Dividido en capítulos que hacen hincapié en las distintas décadas, el documental hace justicia al repasar la ignorada historia del metal argentino para el establishment musical, desde los inicios marcados por la represión policial y la marginalidad, hasta el presente, en donde se convirtió en un género instalado en el panorama artístico global del país.
El filme cuenta con los valiosos testimonios de figuras claves como el ex V8 Alberto Zamarbide; el líder de Rata Blanca, Walter Giardino; la hermana de Pappo, Liliana Napolitano; Juan Espósito, de El Reloj; Claudio Marciello, de Almafuerte; Antonio Romano, de Malón; y Ricardo Iorio, uno de los puntos fuertes de la película, quien cuenta con un capítulo especial.
El proyecto nació como una tesis realizada por los directores cuando cursaban la carrera de Comunicación Social en la Universidad de La Plata, según explicó Alvarez a Télam.
"Con Lucas íbamos a recitales juntos, intercambiábamos discos y todo eso. Ahí surgió la idea de hacer un documental que relate lo que es el movimiento metalero acá; un estudio sobre cómo de ser un público violento y reprimido pasó a convertirse en un grupo que asiste a los shows con su familia", contó la directora.

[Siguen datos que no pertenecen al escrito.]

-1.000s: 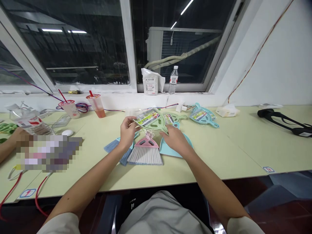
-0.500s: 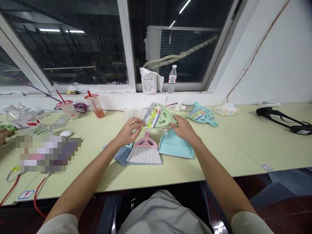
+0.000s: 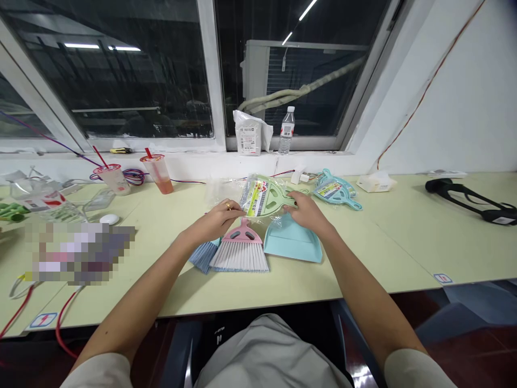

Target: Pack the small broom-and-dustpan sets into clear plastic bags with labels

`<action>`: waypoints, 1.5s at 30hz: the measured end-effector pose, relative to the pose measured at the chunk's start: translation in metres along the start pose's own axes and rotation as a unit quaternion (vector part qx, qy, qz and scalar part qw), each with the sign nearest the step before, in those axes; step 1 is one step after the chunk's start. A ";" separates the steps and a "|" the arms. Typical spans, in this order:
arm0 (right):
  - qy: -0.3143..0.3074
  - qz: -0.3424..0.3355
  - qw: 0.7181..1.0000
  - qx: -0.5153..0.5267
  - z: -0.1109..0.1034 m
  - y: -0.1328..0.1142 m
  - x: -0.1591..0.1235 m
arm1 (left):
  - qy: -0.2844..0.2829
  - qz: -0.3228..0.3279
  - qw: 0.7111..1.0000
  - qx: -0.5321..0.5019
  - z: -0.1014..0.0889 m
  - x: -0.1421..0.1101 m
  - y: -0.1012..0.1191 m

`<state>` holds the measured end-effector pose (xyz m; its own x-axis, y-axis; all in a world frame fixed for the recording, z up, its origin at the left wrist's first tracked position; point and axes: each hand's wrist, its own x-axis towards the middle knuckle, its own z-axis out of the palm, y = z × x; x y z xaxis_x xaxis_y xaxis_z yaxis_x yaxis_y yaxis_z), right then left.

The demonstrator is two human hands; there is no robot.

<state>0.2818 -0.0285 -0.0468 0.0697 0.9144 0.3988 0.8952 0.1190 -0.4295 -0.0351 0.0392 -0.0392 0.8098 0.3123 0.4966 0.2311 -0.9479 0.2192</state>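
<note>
Between my hands is a green dustpan and brush set (image 3: 272,196) with a yellow label, in a clear plastic wrapper. My left hand (image 3: 218,220), a ring on one finger, pinches the left lower corner of the pack. My right hand (image 3: 306,211) is closed around the handle end at its right. Just below lie a pink hand brush (image 3: 242,234) with white bristles and a blue hand brush (image 3: 205,255), partly hidden by it and my left hand. A light blue dustpan (image 3: 293,242) lies flat beneath my right hand.
Another packed blue brush set (image 3: 336,189) lies behind at right, near a tissue pack (image 3: 376,182). Two drink cups (image 3: 159,175) with red straws stand back left. A black headset-like strap (image 3: 468,199) rests far right. A water bottle (image 3: 286,132) stands on the sill.
The wrapped green set has shifted slightly down and right, now lying flatter. My left hand has moved a little lower with it. At far left, another person's hand has drawn back out of view.
</note>
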 end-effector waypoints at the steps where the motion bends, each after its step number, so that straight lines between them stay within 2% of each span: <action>1: 0.000 0.000 1.000 -0.002 0.000 0.000 0.000 | -0.002 0.002 1.000 0.009 0.002 0.000 -0.001; 12: -0.016 -0.008 1.000 0.013 -0.002 0.002 0.005 | 0.084 0.072 0.980 0.163 0.019 0.004 -0.006; 16: -0.032 -0.004 0.999 0.023 -0.005 0.000 0.020 | 0.117 0.061 0.975 0.177 0.025 0.003 -0.012; 20: -0.049 -0.021 0.998 0.038 -0.008 0.005 0.048 | 0.162 0.024 0.972 0.167 0.029 0.002 -0.020; 24: -0.054 -0.039 0.996 0.052 -0.014 0.035 0.083 | 0.190 -0.035 0.974 0.121 0.024 -0.002 -0.025; 29: -0.080 0.028 0.996 0.033 -0.022 0.111 0.116 | 0.203 -0.083 0.967 0.128 0.014 -0.017 -0.039; 32: -0.092 0.049 0.995 -0.011 -0.016 0.157 0.125 | 0.203 -0.103 0.959 0.167 0.011 -0.026 -0.055; 34: -0.109 0.060 0.992 -0.031 -0.009 0.178 0.127 | 0.193 -0.113 0.955 0.195 0.010 -0.031 -0.068; 38: -0.150 0.068 0.986 -0.038 0.005 0.195 0.128 | 0.152 -0.129 0.952 0.232 0.011 -0.039 -0.089; 41: -0.170 0.055 0.982 -0.062 0.014 0.194 0.131 | 0.135 -0.140 0.951 0.239 0.011 -0.044 -0.097; 45: -0.191 0.055 0.975 -0.102 0.023 0.187 0.135 | 0.124 -0.154 0.951 0.238 0.012 -0.045 -0.098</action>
<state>0.4481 0.1260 -0.0918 0.0365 0.9993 0.0116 0.9632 -0.0321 -0.2668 -0.0876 0.1170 -0.0935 0.5247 0.5294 0.6666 0.7029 -0.7112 0.0115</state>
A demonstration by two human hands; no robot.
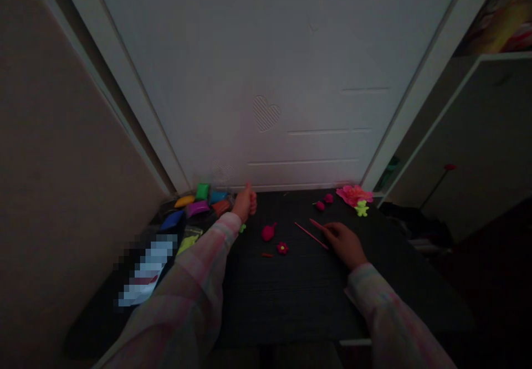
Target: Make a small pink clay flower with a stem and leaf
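Note:
My left hand [244,203] is raised at the back left of the dark table, its fingers curled and one digit pointing up. Whatever it may hold is hidden. My right hand [344,242] pinches a pink clay modelling tool [316,224]. A second thin pink stick [310,234] lies just left of that hand. Between the hands rest a dark pink clay lump [268,232] with a small stem, a pink clay flower [282,248] with a yellow centre, and a short reddish strip [267,255]. A small green piece [242,228] shows beside my left wrist.
Packets of coloured clay [198,208] crowd the table's back left, near a pixelated bright patch [150,266]. Two small pink clay pieces [320,206], a pink flower-like piece [353,194] and a yellow-green bear shape [361,209] lie back right. A white panel [266,153] rises behind the table.

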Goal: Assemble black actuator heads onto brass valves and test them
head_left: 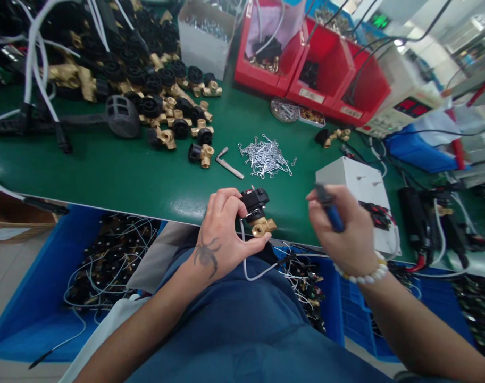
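My left hand is closed around a brass valve with a black actuator head, held at the front edge of the green bench. A pale cable loops down from the actuator. To the right, my right hand grips a blue-handled tool; motion blurs its dark end and I cannot make out its kind. The tool is apart from the valve. Beyond the left hand lie a heap of silver spring clips and a bent metal hex key or lever.
Many brass valves with black caps crowd the bench's left back. Red parts bins stand behind the clips, beside a white box of clips. A grey-white test box sits right. Blue crates hold cabled parts below the bench.
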Tool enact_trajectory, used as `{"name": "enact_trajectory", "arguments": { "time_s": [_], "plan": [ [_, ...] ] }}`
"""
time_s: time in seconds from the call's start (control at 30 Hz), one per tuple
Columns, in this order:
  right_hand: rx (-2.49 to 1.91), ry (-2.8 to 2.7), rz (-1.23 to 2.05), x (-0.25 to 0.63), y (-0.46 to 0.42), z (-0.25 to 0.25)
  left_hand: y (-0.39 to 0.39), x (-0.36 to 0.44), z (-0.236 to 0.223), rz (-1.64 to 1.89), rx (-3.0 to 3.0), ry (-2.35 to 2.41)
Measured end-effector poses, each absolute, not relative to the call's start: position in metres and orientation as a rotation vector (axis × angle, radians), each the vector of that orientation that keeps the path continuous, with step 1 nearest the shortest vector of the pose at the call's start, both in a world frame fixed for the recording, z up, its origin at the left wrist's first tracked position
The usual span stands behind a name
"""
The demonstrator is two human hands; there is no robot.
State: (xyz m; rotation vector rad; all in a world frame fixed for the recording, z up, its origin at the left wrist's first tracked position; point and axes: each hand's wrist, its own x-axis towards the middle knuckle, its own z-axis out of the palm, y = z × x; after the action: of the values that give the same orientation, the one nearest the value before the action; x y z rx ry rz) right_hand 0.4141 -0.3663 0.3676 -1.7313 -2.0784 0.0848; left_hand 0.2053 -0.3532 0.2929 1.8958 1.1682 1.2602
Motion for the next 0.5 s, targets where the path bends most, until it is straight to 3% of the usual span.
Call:
{"name": "enact_trajectory", "arguments": {
  "time_s": [0.1, 0.27, 0.43, 0.5],
  "plan": [
    [-1.797, -2.451, 0.221, 0.4155, -0.3651, 0.3663, -0.3536, 0.2054, 0.2929, 1.267, 1.902, 1.176],
    [-1.741, -2.068, -0.104, 0.4162, -0.3660, 0.3728, -0.3537, 0.2060, 0.2930, 1.269, 1.897, 1.182],
    [-1.808, -2.518, 0.128, 0.4146, -0.3645, 0.3719, -0.3542, 0.2058, 0.2937, 1.265, 1.918, 1.181],
    [-1.779, -2.386, 0.073, 0.4143, -0.3650, 0.3740, -0.3545, 0.2058, 0.2939, 1.261, 1.915, 1.184]
  ]
}}
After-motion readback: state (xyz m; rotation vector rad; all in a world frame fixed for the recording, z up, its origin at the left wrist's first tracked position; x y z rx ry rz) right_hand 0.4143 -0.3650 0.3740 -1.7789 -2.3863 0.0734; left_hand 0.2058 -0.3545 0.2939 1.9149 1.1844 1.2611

"El tema siempre estuvo relegado. Cuando se habla de rock argentino, nunca se mencionan a las bandas de metal, salvo algunos casos muy relevantes. Nos pareció que el documental podía ser un aporte", añadió.
El recorrido se inicia con los primeros palotes del género esbozados en los albores del rock argentino con sus vertientes más "duras", representadas en los blues de Manal y de Pappo.

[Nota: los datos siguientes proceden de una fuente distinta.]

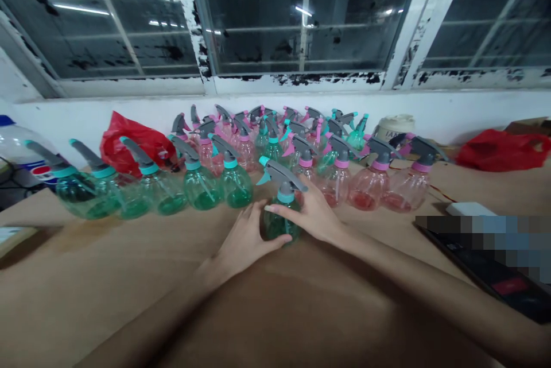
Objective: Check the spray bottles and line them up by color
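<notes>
Both my hands are wrapped round one green spray bottle point(279, 224) in the middle of the table. My left hand point(245, 236) grips the lower body from the left. Higher up, my right hand point(316, 213) curls round the bottle's right side, its thumb across the front. The bottle stands upright, its grey trigger head tipped with turquoise and its nozzle pointing left. To the left is a row of green spray bottles point(202, 190) with turquoise collars. On the right, pink spray bottles point(365, 190) with pink collars form a similar row.
Several more spray bottles point(245, 150) crowd behind, near the wall. Red plastic bags point(129, 141) lie at left and right. A large plastic bottle point(21, 141) stands far left. A dark flat device point(482, 276), partly pixelated, lies right beside a white box point(471, 209). Windows line the back.
</notes>
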### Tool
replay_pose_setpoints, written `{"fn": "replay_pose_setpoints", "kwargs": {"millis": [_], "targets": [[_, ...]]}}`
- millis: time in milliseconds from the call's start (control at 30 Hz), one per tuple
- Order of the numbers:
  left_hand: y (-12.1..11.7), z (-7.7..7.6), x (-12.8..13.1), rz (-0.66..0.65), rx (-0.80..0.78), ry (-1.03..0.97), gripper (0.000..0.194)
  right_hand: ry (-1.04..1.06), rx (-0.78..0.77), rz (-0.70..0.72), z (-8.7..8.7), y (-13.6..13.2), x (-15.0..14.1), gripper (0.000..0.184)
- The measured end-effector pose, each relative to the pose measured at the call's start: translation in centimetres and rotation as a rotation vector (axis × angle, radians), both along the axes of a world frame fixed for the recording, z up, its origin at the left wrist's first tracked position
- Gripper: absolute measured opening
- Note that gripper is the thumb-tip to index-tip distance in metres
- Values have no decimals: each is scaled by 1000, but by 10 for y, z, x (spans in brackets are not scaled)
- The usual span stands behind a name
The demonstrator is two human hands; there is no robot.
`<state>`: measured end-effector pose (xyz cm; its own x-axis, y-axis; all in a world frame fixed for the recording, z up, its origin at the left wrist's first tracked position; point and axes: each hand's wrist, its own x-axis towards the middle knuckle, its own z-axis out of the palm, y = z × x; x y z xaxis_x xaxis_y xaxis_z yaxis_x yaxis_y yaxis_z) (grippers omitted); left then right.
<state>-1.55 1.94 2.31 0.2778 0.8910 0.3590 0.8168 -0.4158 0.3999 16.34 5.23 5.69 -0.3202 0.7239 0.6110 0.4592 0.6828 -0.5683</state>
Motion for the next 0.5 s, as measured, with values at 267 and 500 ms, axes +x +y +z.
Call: {"fn": "replay_pose_setpoints", "kwargs": {"millis": [267, 500], "targets": [[23, 12, -12, -11, 153, 108, 64, -238, 82, -233, -3, 16, -10, 50], [5, 3, -27, 56, 164, 101, 43, -268, 54, -313, 3, 40, -33, 55]]}}
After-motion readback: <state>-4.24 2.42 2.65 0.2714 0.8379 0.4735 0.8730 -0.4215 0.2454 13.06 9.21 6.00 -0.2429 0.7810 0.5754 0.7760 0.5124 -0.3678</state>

En este sentido, resulta un verdadero hallazgo el relato de Espósito, de El Reloj, acerca de los primeros intentos del uso del doble bombo en la batería y las resistencias a esta innovación; así como el recuerdo de los primeros conciertos de Riff y la irrupción en escena de la fundacional V8.
"Uno de los problemas era que no teníamos cómo conseguir material de archivo. Fue muy difícil conseguir cosas relacionadas con la historia del metal. Por suerte, contamos con la colaboración de los músicos y de los fan, a través de las redes sociales, así que el armado del documental fue un poco comunitario", destacó Alvarez.
Otro de los puntos fuertes de la película aparece cuando se relata la historia de la fallida foto de las "Brigadas Metaleras", el incondicional grupo de fans del heavy metal de la primera hora, en Barrancas de Belgrano, que V8 intentó realizar para la tapa de su disco debut "Luchando por el metal", de 1983, frustrada por el accionar represivo de la policía.
Tanto los testimonios obtenidos, las imágenes de archivo y la narración del episodio citado dan cuenta de un notable trabajo de producción que, según los realizadores, llevó alrededor de seis años.
"Hubo un primer corte para el trabajo de la facultad en 2012 y, desde entonces, nos pusimos a trabajar para complementar con entrevistas", señaló Alvarez, quien destacó que existe una gran cantidad de material que quedó fuera de la película.